Scheduling

Learning Outcomes

The goals of this assignment are to:

  • Familiarize yourself with HLS scheduling algorithms.
  • Use and explore a popular open-source HLS tool, LegUp, which is built on a widely used open-source compiler framework, LLVM.
  • Gain experience formulating and coding linear programming solutions.
  • Practice C++ skills.

Getting Started

Required Packages

sudo apt install llvm-9 libclang-common-9-dev clang-9 liblpsolve55-dev texlive-latex-base texlive-pictures

How this lab works

In this lab you are going to write an HLS scheduler that operates on LLVM intermediate representation (assembly-like code). You are going to formulate a schedule (ie, pick a cycle number for each instruction), such that the schedule completes are soon as possible. But you can’t just run all the instructions at once! You need to respect data and memory dependencies, as well as respecting functional unit limits (ie. you can’t read unlimited things from memory at once), and the critical path constraint.

This provided code isn’t part of a real HLS tool (your schedule won’t be used to produce any RTL), but the concepts and techniques are very similar to what is done in commerical HLS tools.

Like the last lab, you will be writing an LLVM pass. Your pass won’t be changing the LLVM code, but rather reading the LLVM IR for a basic block (DAG), and using information about the hardware units for each instructions in order to determine a good HLS schedule.

Compiling your LLVM pass

Your pass code and CMakeLists.txt file are provided in the src directory. Your LLVM pass will be a FunctionPass, and will be run via the runOnFunction() function:

bool Scheduler625::runOnFunction(Function &F) {
  ...
}

The code for this function is already given to you. You can look through it and see that it will call scheduleASAP() and scheduleILP() to perform the scheduling, and then generate the reports that you should have already used last lab.

You can compile this pass in the same manner as last lab:

cd build
cmake ../src
make

This will produce your library scheduler_625.so.

Running Your Scheduler

You can run your scheduler the same way you ran the provided scheduler in the last lab, except you should define MYSCHEDULER=1. For example, you can schedule the simple benchmark:

cd benchmarks/simple
make schedule MYSCHEDULER=1

You don’t need to run your ATB pass from last lab, so just always run make schedule and not make atb_schedule when gathering your results. (Of course you’re always welcome to try your scheduler out on your ATB-generated IR code if you want to try it out.)

How Scheduling Works

In our pretend HLS tool, we’re going to assume that it will create a circuit that executes the instructions from one basic block at a time.
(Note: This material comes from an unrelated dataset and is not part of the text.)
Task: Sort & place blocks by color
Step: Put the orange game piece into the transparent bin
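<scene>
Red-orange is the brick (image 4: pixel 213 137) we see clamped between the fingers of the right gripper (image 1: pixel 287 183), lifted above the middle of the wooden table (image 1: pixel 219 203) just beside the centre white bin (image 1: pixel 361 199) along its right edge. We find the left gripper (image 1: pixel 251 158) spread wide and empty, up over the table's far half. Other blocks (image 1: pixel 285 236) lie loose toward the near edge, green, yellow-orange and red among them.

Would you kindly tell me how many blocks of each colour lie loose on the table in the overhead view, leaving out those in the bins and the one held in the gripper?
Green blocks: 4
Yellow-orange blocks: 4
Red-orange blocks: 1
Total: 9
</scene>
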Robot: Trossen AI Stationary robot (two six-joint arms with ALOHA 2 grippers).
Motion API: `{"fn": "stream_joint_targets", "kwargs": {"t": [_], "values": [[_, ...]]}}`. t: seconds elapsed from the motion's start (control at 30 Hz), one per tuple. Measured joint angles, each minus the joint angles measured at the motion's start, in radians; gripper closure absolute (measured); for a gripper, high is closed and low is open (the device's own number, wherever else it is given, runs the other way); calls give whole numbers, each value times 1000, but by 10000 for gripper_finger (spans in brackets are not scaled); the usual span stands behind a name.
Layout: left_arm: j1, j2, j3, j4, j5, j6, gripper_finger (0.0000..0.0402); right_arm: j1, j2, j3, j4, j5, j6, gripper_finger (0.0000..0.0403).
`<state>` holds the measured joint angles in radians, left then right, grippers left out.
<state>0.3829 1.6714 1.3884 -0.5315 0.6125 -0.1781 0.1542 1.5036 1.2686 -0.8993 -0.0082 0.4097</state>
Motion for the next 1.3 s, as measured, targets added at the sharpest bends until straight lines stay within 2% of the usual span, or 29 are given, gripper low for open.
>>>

That is, all instructions within a basic block will execute before transitioning to the next basic block (this approach is used in many HLS tools). This means that we really only need to worry about scheduling the instructions relative to each other within each Basic Block. If our schedule was used by an actual HLS tool, it would generate controlling logic that would then sequence the execution of these different basic blocks.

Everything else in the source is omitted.